The Building Inspection Commission on Jan. 17 recommended approval of Board of Supervisors Ordinance File 23116, which would (1) require building owners to file five‑year sprinkler inspection records and annual fire‑alarm/detection inspection records with the Fire Department and (2) require a minimum five‑foot clear access from the public right of way to residential structures on newly subdivided lots.
The ordinance, sponsored by Supervisor Connie Chan and presented to the commission by DBI legislative affairs manager Carl Necida and Frances Shea of Supervisor Chan’s office, is intended to improve compliance with life‑safety requirements and ensure firefighters can access rear units created by subdivisions under SB 9. Fire Marshal Ken Coughlin and Deputy Chief Darius Ledger described operational testing and a recent multi‑alarm fire (cited in the presentation) that they said showed three‑foot tradesman entrances are inadequate for carrying ladders, charged hose and moving patients; Coughlin said the department’s field tests led it to request a five‑foot minimum.

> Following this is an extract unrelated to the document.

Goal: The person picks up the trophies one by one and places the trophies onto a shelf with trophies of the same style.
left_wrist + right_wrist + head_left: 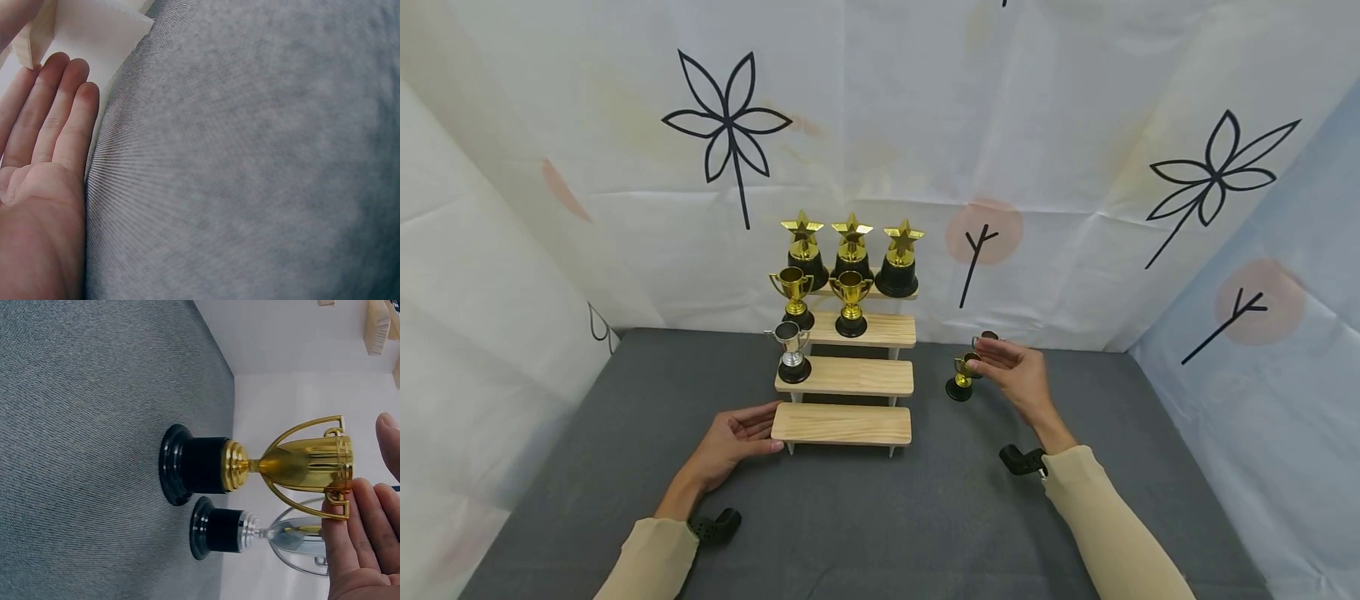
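Observation:
My right hand (1013, 379) is beside a small gold trophy cup (306, 464) with a black base, upright on the grey table. Its straight fingers (369, 512) lie along the cup's rim and one handle, the thumb held apart. Just behind that cup stands a silver trophy cup (225, 530), partly hidden by the fingers. At the other side, my left hand (733, 442) has straight fingers (50, 119) at the left end of the lowest step (842, 423) of a wooden tiered stand, its thumb in front of that end.
Three gold star trophies (852, 242) fill the top tier. Two gold cups (850, 292) stand on the tier below, and a silver cup (792, 346) on the left of the third. A patterned white cloth (880, 150) hangs behind the grey table (880, 525).

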`<state>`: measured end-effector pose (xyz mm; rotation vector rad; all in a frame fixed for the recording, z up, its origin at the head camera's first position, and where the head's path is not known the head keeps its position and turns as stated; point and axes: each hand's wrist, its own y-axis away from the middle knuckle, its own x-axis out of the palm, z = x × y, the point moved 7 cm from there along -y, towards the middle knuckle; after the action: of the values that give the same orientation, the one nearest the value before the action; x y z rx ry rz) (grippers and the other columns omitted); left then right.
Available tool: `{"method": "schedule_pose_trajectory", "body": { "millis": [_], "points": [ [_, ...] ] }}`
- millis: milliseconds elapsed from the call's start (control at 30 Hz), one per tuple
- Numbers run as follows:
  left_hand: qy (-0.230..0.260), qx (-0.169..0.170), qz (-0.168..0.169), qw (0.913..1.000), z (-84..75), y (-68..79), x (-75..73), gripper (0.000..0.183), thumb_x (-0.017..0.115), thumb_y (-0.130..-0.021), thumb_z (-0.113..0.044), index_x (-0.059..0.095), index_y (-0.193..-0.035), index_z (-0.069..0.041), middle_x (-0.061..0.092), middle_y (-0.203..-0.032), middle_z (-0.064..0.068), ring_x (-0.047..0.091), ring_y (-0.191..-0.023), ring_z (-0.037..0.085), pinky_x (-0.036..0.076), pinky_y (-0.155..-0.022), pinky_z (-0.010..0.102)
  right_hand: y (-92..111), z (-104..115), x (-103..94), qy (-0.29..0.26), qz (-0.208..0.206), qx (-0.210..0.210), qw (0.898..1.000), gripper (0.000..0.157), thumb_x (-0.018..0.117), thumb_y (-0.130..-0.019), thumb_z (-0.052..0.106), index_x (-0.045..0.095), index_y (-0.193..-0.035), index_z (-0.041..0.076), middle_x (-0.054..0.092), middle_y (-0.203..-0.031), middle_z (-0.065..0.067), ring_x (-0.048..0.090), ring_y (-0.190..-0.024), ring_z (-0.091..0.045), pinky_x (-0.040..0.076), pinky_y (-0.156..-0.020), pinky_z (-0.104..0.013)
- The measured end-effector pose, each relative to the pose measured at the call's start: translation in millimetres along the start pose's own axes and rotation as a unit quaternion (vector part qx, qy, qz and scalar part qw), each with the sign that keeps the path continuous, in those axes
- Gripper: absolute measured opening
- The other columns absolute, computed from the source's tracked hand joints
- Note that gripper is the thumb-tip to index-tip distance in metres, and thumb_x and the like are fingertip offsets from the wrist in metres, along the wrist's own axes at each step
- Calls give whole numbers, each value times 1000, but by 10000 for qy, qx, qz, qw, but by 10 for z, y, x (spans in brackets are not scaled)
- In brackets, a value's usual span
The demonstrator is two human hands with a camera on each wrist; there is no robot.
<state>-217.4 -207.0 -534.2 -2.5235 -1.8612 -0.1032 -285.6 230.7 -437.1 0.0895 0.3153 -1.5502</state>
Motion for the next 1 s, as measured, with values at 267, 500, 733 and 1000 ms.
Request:
{"method": "schedule_pose_trajectory", "body": {
  "millis": [267,500,733,1000],
  "points": [
    [-5,48,28,10000,-15,2,8,81,83,-80,5,39,-148,15,43,-147,36,61,-121,10,52,-103,29,4,-43,45,73,39,93,9999,53,81,-86,4,62,-135,-6,64,-131,-24,59,-125,-38,55,-94,-17],
    [17,75,86,9999,-30,6,20,80,82,-81,5,39,-148,14,43,-146,37,61,-120,9,52,-102,29,-7,-79,70,298,-17,107,9995,52,82,-86,6,63,-133,-6,66,-128,-22,62,-122,-34,55,-93,-15],
    [1,75,60,10000,-36,5,20,81,83,-80,5,40,-147,15,43,-146,36,61,-120,9,52,-102,29,-2,-107,85,351,-42,63,9994,51,82,-85,4,64,-132,-6,67,-127,-22,67,-114,-25,56,-91,-16],
    [19,47,43,10000,-20,2,14,82,83,-79,5,40,-147,15,43,-147,36,61,-121,11,52,-102,29,3,-149,95,380,-13,93,9992,50,81,-87,5,64,-133,-5,66,-129,-21,65,-117,-31,57,-88,-16]
  ]
}}
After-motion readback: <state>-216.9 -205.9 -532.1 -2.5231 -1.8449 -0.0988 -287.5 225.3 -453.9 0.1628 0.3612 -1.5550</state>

Commissioners debated how a five‑foot objective standard would interact with SB 9 ministerial review and the state baseline (usually four feet). Deputy city attorney Rob Caplat and DBI staff explained that SB 9 requires objective standards for ministerial approval and that a local standard becomes the ministerial threshold: if a project meets the local objective minimum, the project proceeds without discretionary review; if it does not, the project may be considered under local equivalency or discretionary processes.
After discussion and public comment that included design and housing‑production concerns, the commission voted 4–2 to recommend approval to the Board of Supervisors. Interim President Alexander Toot, Commissioner Shattucks, Commissioner Summer and Commissioner Williams voted yes; Commissioners Chavez and Newman voted no.
The ordinance also includes a fee to recover DBI’s cost to accept and track filing records; DBI staff said those filings would be enforced by the Fire Department and paired with administrative bulletins and a local‑equivalency process to address unusual site conditions.